I am a combative artist, untamed, a traveler and collector of worlds.



Once, in Cubatão, in the early 1970s, a storm of acid rain fell on my head. My body was drenched in liquid pollution.
While I was running for shelter I perceived that all that pollution is what caused acephalus children to be born and that this calamity befell mainly the most miserable in society. There, in that ravaged land, I took my first steps toward understanding what sustainability is. I understood that our lives depend on a healthy earth – and there is no healthy earth without social well-being!
The other day my grandson, by chance, asked me how the future will be.
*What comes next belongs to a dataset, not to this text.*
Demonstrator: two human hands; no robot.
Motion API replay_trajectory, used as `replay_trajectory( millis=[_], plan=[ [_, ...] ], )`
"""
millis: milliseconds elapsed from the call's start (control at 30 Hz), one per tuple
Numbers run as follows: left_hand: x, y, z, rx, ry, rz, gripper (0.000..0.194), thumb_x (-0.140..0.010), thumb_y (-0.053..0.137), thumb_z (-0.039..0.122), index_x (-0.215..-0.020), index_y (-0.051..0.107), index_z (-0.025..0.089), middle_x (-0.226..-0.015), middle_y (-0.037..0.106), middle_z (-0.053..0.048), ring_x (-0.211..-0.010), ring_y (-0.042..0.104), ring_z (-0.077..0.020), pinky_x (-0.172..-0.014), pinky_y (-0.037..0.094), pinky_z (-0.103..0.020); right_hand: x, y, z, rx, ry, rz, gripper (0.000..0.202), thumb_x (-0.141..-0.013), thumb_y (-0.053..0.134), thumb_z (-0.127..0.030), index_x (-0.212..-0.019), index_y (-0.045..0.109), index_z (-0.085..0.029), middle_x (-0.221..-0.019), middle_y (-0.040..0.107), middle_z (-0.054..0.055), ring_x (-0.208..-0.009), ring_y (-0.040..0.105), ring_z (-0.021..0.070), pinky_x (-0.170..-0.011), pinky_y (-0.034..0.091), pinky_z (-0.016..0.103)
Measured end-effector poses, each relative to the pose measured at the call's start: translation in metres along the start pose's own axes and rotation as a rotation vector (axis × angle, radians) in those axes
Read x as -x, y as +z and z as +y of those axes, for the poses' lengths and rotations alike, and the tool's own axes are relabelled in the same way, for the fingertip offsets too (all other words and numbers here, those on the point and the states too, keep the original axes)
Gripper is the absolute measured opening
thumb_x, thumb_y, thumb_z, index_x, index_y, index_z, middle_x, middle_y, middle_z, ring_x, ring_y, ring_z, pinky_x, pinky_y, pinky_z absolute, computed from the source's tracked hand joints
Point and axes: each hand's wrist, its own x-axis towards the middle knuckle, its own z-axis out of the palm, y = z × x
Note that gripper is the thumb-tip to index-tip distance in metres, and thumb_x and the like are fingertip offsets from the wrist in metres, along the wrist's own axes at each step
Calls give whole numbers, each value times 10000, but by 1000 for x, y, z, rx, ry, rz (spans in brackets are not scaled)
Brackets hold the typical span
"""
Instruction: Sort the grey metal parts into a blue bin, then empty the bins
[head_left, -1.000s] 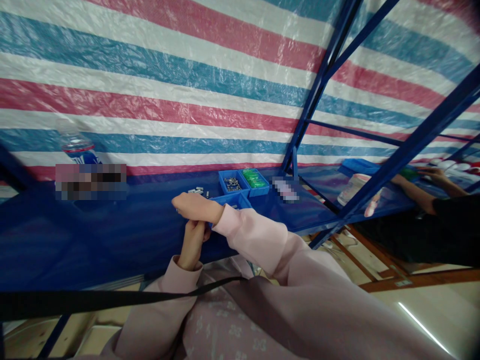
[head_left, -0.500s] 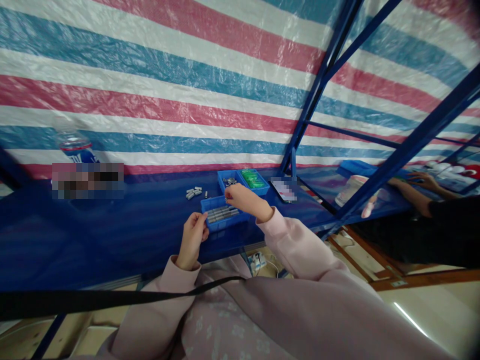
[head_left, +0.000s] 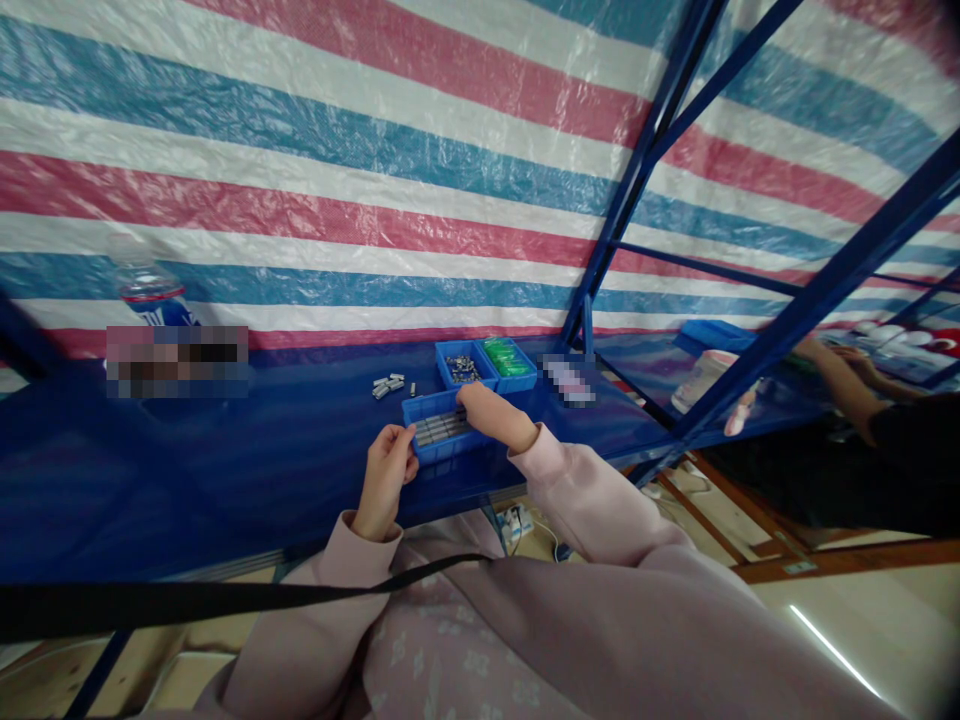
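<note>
My left hand (head_left: pixel 385 474) pinches the left end of a blue tray (head_left: pixel 442 452). Rows of grey cylindrical pieces (head_left: pixel 439 427) lie inside this tray. My right hand (head_left: pixel 495 414) reaches over the tray's right part, its fingers bent down and their tips hidden, so what they hold cannot be made out. Behind stand two joined blue bins: one (head_left: pixel 447 379) with small metal parts, the other (head_left: pixel 527 380) with green pieces (head_left: pixel 504 358). Several loose grey cylinders (head_left: pixel 388 385) lie on the blue table left of the bins.
A phone-like object (head_left: pixel 568 382), partly blurred, lies right of the bins. A bottle (head_left: pixel 154 292) stands at the far left. Blue frame bars (head_left: pixel 810 300) cross the right side. Beyond them are a clear tub (head_left: pixel 701 382) and another person's arms (head_left: pixel 844 390).
My right hand has moved down and slightly forward to right, from above the bin of metal parts into the front tray. My left hand stays put. The other person's arms have shifted.
</note>
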Motion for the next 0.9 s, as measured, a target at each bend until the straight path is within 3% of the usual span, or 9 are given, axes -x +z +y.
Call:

I felt like telling him that we are quickly approaching a climate catastrophe which will spell the extinction of species, the spreading of deserts, decimated forests, devastating fires, cyclones, hurricanes.


Take on our Macunaíma

To photograph Brazil it is necessary to assume our Macunaíma nature, our Carib heritage, our instinctive aesthetic.
To see through the lenses of Guimarães Rosa, Lima Barreto, Euclides da Cunha, Oswald and Mario de Andrade, Glauber Rocha and others.
The new is here in the virgin forest, in the knowledge of our people.
It is necessary to unbury the forgotten Brazil, to cultivate our true roots.
To hunt pictures with the passion of an experimenter.
It is a slow, painful pilgrimage, because the photographer will see a devastated nature and a Brazilian who has succumbed, made of hunger and silence.
But he knows that the closer he gets to his people the nearer he will be to capturing their character.